Python 3.9.21 (main, Feb 10 2025, 00:00:00) Type 'copyright', 'credits' or 'license' for more information IPython 8.18.1 -- An enhanced Interactive Python. Type '?' for help. In [1]: import sys In [2]: sys.setrecursionlimit(100_000_000) In [3]: def count(i, ceil): ...: if i < ceil: ...: return count(i + 1, ceil) ...: return i ...: In [4]: %time count(0, 1_000) CPU times: user 25 µs, sys: 1.94 ms, total: 1.97 ms Wall time: 2.02 ms Out[4]: 1000 In [5]: %time count(0, 15_000) CPU times: user 15 ms, sys: 16.5 ms, total: 31.5 ms Wall time: 32.8 ms Out[5]: 15000 In [6]: %time count(0, 150_000) Segmentation fault (core dumped) 

(env313t) gwidion@fedora:~/tmp01$ ipython Python 3.13.2+ experimental free-threading build (heads/3.13:fc1c9f8, Feb 17 2025, 17:58:08) [GCC 14.2.1 20250110 (Red Hat 14.2.1-7)] Type 'copyright', 'credits' or 'license' for more information IPython 8.27.0 -- An enhanced Interactive Python. Type '?' for help. In [1]: import sys In [2]: sys.setrecursionlimit(100_000_000) ...: In [3]: >>> def count(i, ceil): ...: if i < ceil: ...: return count(i + 1, ceil) ...: return i ...: ... In [5]: %time count(0, 10) CPU times: user 22 μs, sys: 2 μs, total: 24 μs Wall time: 34.8 μs Out[5]: 10 ... In [11]: %time count(0, 1_000) CPU times: user 0 ns, sys: 768 μs, total: 768 μs Wall time: 728 μs Out[11]: 1000 In [12]: %time count(0, 15_000) CPU times: user 9.08 ms, sys: 2.97 ms, total: 12.1 ms Wall time: 11.4 ms Out[12]: 15000 In [13]: %time count(0, 150_000) CPU times: user 80.9 ms, sys: 27.4 ms, total: 108 ms Wall time: 110 ms Out[13]: 150000 In [14]: %time count(0, 1_500_000) CPU times: user 645 ms, sys: 385 ms, total: 1.03 s Wall time: 1.05 s Out[14]: 1500000 In [15]: %time count(0, 15_000_000) CPU times: user 5.59 s, sys: 3 s, total: 8.59 s Wall time: 8.77 s Out[15]: 15000000 

So, while there is still a tremendous overhead for such a simple run compared with what a compiled-to-native-code , non dynamic, language would do, the internal objects and data structures created have been really optimized nowadays.

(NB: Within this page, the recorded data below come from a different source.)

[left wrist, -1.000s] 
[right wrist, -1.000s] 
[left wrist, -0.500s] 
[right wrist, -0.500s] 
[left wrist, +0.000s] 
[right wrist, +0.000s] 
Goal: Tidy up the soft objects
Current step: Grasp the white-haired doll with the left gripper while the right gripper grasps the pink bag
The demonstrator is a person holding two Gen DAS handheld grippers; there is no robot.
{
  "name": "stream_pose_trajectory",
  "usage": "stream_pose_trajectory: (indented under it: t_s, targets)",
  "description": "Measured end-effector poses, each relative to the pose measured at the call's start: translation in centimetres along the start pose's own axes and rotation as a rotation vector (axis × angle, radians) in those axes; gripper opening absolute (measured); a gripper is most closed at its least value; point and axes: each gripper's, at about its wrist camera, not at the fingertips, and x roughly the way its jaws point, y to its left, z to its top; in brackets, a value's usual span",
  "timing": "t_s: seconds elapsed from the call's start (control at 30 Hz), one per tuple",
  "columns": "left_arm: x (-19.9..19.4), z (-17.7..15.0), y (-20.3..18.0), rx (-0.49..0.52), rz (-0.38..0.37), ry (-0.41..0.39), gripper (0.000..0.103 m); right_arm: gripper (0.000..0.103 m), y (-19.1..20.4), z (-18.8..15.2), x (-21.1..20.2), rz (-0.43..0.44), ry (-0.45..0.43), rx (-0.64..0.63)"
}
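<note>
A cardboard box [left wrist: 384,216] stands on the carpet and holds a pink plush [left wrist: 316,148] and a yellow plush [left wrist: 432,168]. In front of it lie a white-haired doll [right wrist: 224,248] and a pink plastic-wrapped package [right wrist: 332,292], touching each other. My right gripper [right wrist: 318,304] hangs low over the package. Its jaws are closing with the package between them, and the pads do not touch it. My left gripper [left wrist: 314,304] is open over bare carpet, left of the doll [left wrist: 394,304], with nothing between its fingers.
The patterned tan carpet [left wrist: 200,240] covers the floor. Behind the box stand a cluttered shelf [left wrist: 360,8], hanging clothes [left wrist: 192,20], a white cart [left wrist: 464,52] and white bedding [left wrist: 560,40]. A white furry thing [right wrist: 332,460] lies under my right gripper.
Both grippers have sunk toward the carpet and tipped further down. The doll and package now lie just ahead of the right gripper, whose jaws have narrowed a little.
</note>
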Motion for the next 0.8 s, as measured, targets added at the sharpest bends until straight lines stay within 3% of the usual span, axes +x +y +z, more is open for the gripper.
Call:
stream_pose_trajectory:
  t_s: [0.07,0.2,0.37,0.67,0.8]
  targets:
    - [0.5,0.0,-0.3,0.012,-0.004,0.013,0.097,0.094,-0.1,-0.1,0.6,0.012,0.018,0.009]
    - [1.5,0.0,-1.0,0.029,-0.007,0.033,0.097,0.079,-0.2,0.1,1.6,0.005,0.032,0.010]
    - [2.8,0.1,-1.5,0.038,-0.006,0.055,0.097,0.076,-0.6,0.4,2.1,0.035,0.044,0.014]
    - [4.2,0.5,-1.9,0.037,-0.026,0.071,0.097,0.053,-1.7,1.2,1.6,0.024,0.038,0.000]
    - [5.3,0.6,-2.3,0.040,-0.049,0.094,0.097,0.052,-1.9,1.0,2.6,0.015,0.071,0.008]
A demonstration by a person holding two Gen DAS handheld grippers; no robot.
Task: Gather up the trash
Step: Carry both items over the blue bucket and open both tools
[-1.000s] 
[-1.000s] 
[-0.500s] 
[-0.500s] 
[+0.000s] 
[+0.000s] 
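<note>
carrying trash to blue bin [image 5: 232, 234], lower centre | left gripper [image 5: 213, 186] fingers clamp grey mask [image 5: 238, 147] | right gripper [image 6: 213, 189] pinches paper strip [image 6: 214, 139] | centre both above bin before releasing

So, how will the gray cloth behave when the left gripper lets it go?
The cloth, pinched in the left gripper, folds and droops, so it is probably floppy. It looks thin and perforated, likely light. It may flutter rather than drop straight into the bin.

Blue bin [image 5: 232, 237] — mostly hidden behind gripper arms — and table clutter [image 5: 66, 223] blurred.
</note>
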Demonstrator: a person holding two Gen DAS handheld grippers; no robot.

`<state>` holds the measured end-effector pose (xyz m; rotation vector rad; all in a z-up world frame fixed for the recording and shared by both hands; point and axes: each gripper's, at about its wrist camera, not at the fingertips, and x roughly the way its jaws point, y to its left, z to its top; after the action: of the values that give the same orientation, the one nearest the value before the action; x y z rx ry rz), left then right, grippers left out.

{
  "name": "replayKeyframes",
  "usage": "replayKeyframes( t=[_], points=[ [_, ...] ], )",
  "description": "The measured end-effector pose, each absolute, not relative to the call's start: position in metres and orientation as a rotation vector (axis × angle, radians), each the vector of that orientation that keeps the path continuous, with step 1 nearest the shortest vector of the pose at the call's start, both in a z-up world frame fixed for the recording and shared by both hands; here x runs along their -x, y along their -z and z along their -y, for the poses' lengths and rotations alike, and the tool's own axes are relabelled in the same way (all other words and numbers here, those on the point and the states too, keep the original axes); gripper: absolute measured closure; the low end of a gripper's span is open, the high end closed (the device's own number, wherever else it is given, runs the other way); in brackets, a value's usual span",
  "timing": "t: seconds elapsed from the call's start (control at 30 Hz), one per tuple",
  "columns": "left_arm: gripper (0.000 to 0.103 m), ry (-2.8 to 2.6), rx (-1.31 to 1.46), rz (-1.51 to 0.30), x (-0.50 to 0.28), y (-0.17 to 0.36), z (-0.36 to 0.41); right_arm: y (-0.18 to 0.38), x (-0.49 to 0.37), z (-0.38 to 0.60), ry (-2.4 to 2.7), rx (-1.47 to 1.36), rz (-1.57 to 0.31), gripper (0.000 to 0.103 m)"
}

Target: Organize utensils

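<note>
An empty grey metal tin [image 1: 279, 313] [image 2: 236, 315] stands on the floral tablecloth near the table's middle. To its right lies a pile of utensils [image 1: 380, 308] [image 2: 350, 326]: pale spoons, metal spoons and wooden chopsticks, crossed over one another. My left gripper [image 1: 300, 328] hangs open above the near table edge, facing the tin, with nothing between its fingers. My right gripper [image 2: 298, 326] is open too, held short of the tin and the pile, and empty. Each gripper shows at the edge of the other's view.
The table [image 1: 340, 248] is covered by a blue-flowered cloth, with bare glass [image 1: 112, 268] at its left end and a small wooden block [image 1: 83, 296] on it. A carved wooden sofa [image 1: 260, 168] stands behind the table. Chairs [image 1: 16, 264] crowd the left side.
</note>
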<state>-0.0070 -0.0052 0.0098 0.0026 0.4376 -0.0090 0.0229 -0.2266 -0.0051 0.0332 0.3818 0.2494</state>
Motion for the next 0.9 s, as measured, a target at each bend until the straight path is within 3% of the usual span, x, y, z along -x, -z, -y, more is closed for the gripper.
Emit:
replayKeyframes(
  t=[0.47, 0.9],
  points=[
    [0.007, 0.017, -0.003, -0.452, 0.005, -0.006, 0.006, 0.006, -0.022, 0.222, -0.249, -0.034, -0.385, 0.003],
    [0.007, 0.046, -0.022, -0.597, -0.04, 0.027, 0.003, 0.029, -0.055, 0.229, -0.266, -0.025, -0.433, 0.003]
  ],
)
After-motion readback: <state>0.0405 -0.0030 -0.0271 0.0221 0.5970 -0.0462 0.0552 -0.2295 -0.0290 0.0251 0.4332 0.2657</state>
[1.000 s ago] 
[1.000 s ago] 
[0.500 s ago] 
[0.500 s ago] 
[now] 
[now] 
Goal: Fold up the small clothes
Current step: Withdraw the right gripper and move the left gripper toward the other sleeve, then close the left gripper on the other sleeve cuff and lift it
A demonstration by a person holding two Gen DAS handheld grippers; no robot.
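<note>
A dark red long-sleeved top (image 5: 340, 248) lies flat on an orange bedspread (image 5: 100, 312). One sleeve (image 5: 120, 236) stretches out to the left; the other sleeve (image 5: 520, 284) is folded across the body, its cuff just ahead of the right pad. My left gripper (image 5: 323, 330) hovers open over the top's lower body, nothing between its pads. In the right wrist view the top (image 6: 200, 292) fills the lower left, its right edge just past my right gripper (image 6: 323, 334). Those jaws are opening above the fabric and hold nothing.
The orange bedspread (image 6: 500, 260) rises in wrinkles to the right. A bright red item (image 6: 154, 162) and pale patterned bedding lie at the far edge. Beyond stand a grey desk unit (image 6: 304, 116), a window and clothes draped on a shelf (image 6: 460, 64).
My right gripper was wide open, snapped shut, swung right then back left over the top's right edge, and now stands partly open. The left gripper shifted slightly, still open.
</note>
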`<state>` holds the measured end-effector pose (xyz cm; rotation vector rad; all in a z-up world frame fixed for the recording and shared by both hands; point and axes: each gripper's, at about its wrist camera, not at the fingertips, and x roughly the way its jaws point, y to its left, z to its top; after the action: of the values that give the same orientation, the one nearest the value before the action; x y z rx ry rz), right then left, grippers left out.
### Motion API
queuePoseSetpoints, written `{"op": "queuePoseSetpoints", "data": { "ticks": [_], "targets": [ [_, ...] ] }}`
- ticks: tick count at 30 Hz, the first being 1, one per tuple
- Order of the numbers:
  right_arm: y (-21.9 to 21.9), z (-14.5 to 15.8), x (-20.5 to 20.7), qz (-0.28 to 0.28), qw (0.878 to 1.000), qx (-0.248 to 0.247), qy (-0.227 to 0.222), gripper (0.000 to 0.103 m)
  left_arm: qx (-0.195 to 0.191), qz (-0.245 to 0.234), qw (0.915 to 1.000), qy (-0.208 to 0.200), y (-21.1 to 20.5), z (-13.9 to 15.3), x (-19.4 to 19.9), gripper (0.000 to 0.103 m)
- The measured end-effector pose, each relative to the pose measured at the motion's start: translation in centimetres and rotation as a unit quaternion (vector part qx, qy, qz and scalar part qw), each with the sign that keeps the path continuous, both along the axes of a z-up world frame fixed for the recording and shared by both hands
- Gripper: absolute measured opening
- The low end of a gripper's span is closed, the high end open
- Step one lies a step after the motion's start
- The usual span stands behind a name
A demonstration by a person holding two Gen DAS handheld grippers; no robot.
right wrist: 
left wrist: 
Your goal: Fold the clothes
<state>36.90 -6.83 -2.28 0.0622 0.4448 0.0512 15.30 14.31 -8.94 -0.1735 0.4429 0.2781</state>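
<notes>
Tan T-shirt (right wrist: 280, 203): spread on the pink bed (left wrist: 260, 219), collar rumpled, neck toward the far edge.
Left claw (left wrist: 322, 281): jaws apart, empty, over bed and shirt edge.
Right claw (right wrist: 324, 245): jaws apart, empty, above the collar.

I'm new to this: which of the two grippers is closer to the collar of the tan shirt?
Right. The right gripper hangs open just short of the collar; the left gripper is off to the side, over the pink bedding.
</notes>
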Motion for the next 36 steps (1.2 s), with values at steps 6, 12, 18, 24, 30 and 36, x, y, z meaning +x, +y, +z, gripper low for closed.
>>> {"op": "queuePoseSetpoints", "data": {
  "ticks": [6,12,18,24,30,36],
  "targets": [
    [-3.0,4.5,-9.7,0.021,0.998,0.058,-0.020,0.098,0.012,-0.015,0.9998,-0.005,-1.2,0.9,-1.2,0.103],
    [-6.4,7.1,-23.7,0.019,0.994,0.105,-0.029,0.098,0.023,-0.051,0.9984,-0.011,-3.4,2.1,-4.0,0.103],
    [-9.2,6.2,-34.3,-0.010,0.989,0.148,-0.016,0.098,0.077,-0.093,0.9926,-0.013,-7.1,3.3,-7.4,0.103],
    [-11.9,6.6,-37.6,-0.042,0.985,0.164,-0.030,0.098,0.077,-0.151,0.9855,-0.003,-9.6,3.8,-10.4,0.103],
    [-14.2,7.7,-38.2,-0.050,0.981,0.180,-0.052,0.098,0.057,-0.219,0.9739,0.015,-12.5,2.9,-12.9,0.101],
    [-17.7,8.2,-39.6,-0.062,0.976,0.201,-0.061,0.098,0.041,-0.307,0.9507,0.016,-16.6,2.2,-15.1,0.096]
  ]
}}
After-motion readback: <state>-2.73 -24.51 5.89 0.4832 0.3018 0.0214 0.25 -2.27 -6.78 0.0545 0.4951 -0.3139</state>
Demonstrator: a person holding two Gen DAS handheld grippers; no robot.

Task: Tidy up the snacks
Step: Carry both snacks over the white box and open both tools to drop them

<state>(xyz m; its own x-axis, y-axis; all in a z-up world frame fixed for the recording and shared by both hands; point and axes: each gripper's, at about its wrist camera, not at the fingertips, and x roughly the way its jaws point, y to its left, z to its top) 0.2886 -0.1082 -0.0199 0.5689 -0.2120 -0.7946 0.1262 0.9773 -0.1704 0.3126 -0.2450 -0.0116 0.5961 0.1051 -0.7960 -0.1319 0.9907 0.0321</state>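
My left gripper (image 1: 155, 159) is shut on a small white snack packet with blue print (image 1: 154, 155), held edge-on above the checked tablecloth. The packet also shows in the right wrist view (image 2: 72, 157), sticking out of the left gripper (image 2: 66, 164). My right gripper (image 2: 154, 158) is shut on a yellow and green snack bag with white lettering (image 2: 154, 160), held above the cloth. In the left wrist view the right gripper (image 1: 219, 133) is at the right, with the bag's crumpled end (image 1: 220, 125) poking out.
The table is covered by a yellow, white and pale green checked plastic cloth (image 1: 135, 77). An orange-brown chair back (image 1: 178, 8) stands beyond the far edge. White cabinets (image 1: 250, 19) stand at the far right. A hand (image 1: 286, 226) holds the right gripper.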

To make this other efficiency distinction clear: C or Rust would run each of these calls in maybe less than 20 machine ops at full CPU clock (~3GHz) so counting to millions and billions in these languages by "adding one" makes sense. In Python, the object being added is a "Python object" - it has to check for the internal addition operators at each time, create a new int object and so on. If one is "doing raw-numbers" in Python it is needed to use things like numpy/pandas/polars/dask which wrap the whole chain of simple operations in native code. As the algorithm in question involves higher level data structures (like string processing/network stuff) the inner methods of Python are already optimized at the same magnitude the code in C/etc... would be running, and this efficiency gap gets smaller.